TASK OBJECTIVE: Review the material and extract every line in which the word "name" occurs.

SUPPLIED MATERIAL:
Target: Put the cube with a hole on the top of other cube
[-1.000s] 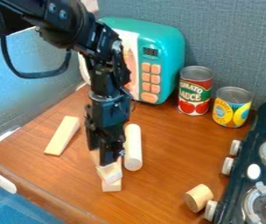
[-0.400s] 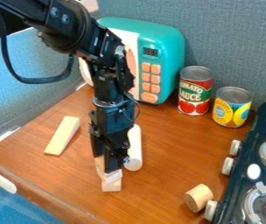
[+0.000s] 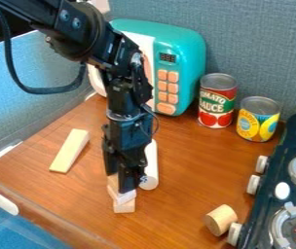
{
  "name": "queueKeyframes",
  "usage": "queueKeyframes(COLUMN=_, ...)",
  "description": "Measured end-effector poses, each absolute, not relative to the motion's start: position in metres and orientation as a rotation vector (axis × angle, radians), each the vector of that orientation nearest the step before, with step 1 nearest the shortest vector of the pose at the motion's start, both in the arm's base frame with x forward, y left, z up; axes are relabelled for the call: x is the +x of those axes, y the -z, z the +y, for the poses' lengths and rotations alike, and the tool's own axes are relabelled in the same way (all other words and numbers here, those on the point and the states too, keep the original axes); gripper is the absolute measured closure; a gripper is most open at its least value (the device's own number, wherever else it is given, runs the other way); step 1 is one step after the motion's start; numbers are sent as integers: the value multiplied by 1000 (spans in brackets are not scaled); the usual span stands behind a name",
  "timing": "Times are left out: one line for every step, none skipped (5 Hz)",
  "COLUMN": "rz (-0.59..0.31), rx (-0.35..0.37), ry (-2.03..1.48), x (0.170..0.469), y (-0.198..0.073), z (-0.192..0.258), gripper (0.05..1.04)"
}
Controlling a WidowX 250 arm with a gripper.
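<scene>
- A black robot arm (image 3: 128,102) hangs beside a teal toy microwave (image 3: 186,53).
- A dark toy stove (image 3: 290,143) stands at right, near two cans (image 3: 217,104).
- The gripper (image 3: 125,184) is at a two-block stack; whether it is open or closed cannot be told.
- A wooden wedge (image 3: 69,151) lies to the stack's left.
- The upper block (image 3: 122,197) rests on the lower block (image 3: 124,207).

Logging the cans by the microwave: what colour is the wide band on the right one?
Blue and yellow, on the can, in the camera view.
</scene>
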State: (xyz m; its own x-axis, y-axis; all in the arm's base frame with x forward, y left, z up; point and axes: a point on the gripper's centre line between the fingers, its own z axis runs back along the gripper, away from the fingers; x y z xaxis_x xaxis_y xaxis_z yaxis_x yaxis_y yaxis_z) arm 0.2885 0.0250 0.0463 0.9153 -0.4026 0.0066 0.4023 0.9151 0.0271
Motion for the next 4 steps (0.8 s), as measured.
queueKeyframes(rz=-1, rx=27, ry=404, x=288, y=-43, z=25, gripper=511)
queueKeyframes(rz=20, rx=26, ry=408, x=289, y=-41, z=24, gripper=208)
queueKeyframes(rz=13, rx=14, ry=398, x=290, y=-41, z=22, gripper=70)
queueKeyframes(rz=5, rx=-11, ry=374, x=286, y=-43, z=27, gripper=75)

TASK RESULT:
  "name": "queueKeyframes",
  "description": "Measured end-effector poses, each absolute, not relative to the motion's start: position in metres and orientation as a rotation vector (axis × angle, radians), each the vector of that orientation nearest the step before, with step 1 nearest the shortest vector of the pose at the motion's start, both in the arm's base frame with x forward, y left, z up; axes are relabelled for the call: x is the +x of those axes, y the -z, z the +y, for the poses' lengths and rotations alike, and the tool's own axes are relabelled in the same way (all other words and numbers here, those on the point and the states too, keep the original axes); gripper is the absolute measured closure; a gripper is most open at its least value (the device's own number, wherever else it is given, runs the other way); step 1 is one step after the motion's start; numbers are sent as integers: the value multiplied by 1000 (spans in brackets are not scaled); the usual span stands behind a name",

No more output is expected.